__TASK STATEMENT__. Your reply should contain only the line with "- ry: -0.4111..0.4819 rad" and the lines after it through the end of the data, each written out exactly.

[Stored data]
■ ■ ■

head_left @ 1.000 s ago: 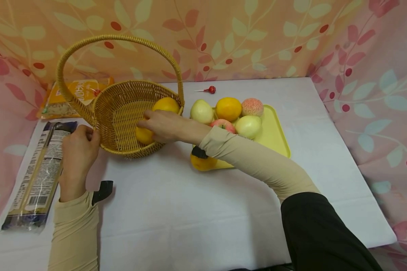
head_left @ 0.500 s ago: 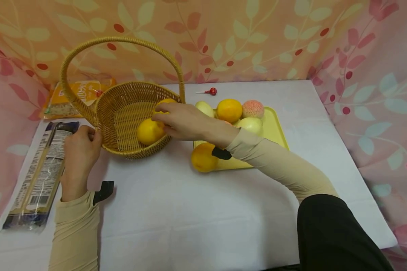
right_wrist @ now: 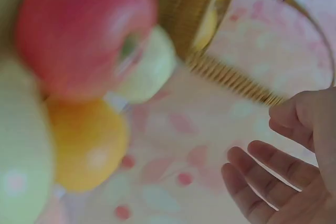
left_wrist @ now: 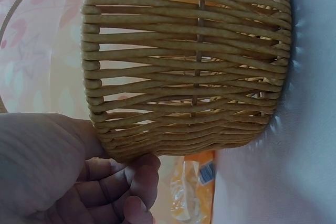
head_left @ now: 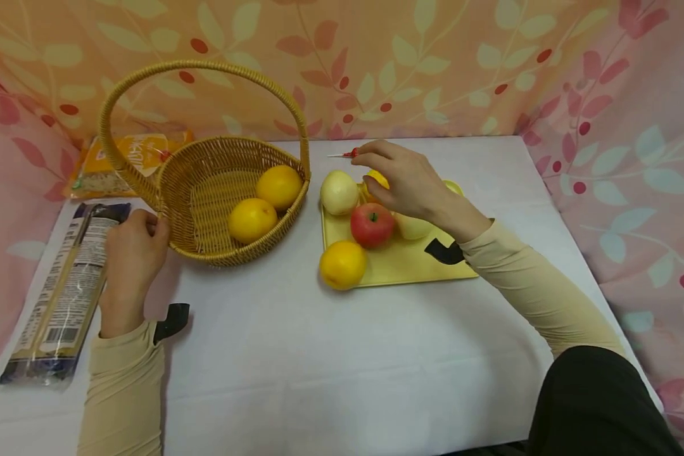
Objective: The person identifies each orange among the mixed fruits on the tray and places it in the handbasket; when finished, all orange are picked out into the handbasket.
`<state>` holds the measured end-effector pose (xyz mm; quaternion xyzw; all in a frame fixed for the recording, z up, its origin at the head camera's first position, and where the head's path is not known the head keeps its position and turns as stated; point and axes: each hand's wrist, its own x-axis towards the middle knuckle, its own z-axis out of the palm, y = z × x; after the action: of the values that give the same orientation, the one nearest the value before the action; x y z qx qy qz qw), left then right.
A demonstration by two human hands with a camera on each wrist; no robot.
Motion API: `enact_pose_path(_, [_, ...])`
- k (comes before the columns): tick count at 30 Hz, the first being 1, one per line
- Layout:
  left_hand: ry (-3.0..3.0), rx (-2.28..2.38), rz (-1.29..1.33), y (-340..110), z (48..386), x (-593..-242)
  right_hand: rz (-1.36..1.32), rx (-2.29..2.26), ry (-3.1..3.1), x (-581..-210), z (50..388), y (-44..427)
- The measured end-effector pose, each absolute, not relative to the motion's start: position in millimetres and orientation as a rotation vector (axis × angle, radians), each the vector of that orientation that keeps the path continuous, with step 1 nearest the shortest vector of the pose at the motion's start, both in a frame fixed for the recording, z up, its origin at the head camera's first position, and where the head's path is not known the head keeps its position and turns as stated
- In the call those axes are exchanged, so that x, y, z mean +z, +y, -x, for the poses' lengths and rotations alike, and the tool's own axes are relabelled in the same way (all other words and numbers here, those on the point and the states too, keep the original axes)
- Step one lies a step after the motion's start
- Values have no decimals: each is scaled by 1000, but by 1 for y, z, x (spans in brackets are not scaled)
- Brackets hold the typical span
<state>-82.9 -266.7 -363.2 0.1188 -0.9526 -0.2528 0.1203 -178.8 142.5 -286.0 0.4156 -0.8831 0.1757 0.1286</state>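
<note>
Left hand (head_left: pixel 137 272) grasped basket (head_left: pixel 222 258) at rim | near orange (head_left: pixel 343 265) at tray (head_left: pixel 422 271) corner, apple (head_left: pixel 372 225) and pale fruits (head_left: pixel 339 192) on tray seemingly awaited loading | two oranges (head_left: pixel 253 220) lay in basket, presumably done | right hand (head_left: pixel 410 180), released, hovered by far orange (head_left: pixel 379 177)

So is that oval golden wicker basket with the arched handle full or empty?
Partly full: the wicker basket holds two round yellow fruits on its right side in the head view, with bare woven floor beside them.
</note>
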Motion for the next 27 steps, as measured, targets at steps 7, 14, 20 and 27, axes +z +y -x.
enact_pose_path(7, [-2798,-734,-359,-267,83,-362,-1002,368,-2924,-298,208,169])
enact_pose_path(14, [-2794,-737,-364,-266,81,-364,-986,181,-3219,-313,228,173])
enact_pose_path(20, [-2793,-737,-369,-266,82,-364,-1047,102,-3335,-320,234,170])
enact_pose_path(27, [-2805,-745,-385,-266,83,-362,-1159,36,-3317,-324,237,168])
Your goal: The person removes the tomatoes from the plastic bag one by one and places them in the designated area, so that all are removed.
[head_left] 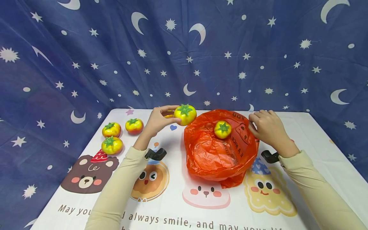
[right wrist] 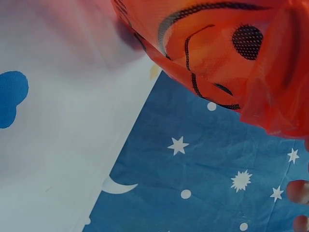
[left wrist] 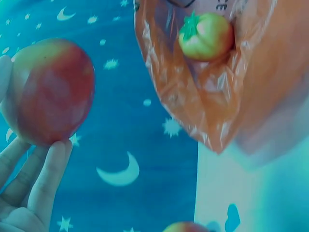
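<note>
My left hand (head_left: pixel 157 120) holds a yellow and red toy tomato (head_left: pixel 187 115) with a green top, pinched between thumb and fingers. It hangs in the air by the left rim of a red plastic bag (head_left: pixel 201 153). In the left wrist view the same tomato (left wrist: pixel 53 92) shows its red underside. Inside the open bag lies another tomato (head_left: pixel 222 129). At the bag's upper right rim, my right hand (head_left: pixel 268 129) grips the plastic with curled fingers. In the right wrist view only some fingertips (right wrist: pixel 299 192) appear, beside the bag (right wrist: pixel 212 53).
Toward the left of the white printed tablecloth (head_left: pixel 161 210) sit three more tomatoes: one at the back (head_left: pixel 111 130), one in front (head_left: pixel 112 145) and one to the right (head_left: pixel 134 126). A blue curtain (head_left: pixel 161 64) with moons and stars hangs behind the table.
</note>
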The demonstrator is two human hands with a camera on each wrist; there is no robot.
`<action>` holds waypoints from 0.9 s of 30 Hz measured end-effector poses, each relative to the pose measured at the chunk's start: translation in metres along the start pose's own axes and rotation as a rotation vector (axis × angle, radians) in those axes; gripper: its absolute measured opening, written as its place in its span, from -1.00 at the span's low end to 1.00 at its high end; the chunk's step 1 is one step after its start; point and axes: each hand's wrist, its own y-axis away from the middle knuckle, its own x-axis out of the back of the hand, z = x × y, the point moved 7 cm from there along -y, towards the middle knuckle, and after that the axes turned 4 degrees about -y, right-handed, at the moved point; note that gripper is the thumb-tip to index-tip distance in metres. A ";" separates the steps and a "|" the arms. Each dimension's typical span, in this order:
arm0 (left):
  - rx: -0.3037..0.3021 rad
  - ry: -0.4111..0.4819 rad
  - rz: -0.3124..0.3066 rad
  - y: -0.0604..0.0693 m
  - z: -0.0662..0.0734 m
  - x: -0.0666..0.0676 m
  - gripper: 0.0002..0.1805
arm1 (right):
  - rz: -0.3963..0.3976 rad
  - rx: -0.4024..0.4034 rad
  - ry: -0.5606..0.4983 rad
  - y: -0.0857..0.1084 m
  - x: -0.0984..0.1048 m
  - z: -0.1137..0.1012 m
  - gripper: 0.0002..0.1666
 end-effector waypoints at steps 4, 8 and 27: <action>0.031 0.013 0.050 0.003 -0.008 0.015 -0.42 | -0.001 -0.001 -0.002 0.000 0.000 0.000 -0.88; 0.048 -0.015 0.114 0.007 -0.017 0.028 -0.40 | 0.001 0.001 -0.002 0.000 0.000 0.000 -0.88; 0.159 0.037 0.292 0.020 -0.064 0.050 -0.40 | 0.003 0.007 -0.007 0.000 -0.002 0.000 -0.88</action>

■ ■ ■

__RESULT FOR THIS TASK__.
  - ry: -0.4111..0.4819 rad
  - rz: -0.3124..0.3066 rad
  - y: -0.0604..0.0693 m
  - z: -0.0662..0.0734 m
  - x: -0.0666..0.0676 m
  - gripper: 0.0002..0.1805
arm1 (right):
  - rz: -0.3963..0.3976 rad
  - rx: -0.4024..0.4034 rad
  - ry: -0.5606..0.4983 rad
  - y: -0.0857..0.1084 m
  - x: -0.0984..0.1048 m
  - z: -0.1137..0.1012 m
  - gripper: 0.0002..0.1666
 end-effector waypoints at steps 4, 8 and 27: <action>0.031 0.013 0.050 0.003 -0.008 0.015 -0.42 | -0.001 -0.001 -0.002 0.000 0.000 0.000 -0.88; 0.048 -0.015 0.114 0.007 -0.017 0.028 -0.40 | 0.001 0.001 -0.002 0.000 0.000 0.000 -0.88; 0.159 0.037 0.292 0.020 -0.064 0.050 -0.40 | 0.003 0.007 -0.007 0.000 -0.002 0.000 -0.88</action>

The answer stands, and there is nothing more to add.